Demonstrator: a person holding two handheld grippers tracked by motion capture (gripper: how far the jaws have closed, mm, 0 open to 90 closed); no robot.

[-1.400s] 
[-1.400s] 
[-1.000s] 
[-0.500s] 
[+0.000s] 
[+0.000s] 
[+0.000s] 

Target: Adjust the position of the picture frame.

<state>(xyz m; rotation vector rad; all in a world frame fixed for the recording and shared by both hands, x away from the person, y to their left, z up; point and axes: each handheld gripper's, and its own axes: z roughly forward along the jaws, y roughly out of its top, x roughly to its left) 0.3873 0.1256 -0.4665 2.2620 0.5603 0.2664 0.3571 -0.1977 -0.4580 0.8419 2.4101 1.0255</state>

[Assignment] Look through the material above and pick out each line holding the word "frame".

[Answer to the problem]
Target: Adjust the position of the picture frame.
<state>(xyz m; rotation vector rad; all in a world frame fixed for the recording and shared by both hands, x away from the person, y to their left, z up; point and axes: each handheld gripper's, and its own axes: z roughly forward along the jaws, y roughly out of its top, x roughly to its left) 0.3873 0.1256 -0.4665 2.2620 0.5603 0.2664 0.3571 -0.1977 -0.4580 0.8419 2.4101 1.0255</state>

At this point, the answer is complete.